Houjun Liu

Hidden Markov Model

  1. draw an initial state \(q_1\) from the initial state distribution \(\pi\)
  2. For each state \(q_{i}\)…
    1. Drew observe something \(o_{t}\) according to the action distribution of state \(q_{i}\)
    2. Use transition probability \(a_{i,j}\) to draw a next state \(q_{j}\)

Isolated recognition: train a family of HMMs, one for each word or something. Then, given new data, perform scoring of the HMM onto the features.

components of HMMs

scoring

Given an observation \(o_1, …, o_{T}\) and a model, we compute $P(O | λ)$—the probability of a sequence given a model \(\lambda\)

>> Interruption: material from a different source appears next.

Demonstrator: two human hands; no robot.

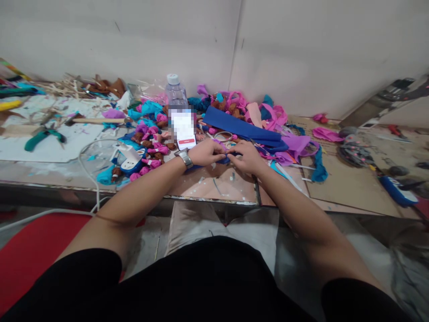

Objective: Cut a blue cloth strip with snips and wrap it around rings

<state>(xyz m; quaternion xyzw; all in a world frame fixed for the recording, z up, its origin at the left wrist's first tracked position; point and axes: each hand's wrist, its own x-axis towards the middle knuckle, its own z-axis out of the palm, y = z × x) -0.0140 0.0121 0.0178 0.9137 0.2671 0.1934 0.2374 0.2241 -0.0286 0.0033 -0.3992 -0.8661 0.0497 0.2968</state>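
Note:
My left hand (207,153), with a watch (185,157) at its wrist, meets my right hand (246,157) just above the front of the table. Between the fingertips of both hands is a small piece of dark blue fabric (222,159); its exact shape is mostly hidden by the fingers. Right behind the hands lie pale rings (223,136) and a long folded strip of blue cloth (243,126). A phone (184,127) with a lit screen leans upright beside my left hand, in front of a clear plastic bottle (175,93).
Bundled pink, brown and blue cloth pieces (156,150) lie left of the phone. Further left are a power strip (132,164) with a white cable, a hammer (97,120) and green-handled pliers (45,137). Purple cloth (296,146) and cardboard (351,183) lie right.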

“forward and backward algorithm”

decoding

Given observations, find the state sequence \(q1, …, q_{T}\) most likely to have generated

training

Given observations \(O\), find the model parameters \(\lambda\) that maximize \(P(O|\lambda)\), the Maximum Likelihood Parameter Learning.

continuous-density HMM

There are some HMMs that blend the discrete timestamps into Gaussian mixture models.

continuous speech

Scoring becomes hard because you have to go through and calculate every freaking word. THerefore:

\begin{equation} P(W|O) = \frac{P(O|W) P(W)}{P(O)} \end{equation}

Therefore, we really desire:

\begin{equation} \arg\max_{w} P(O|W) P(W) \end{equation}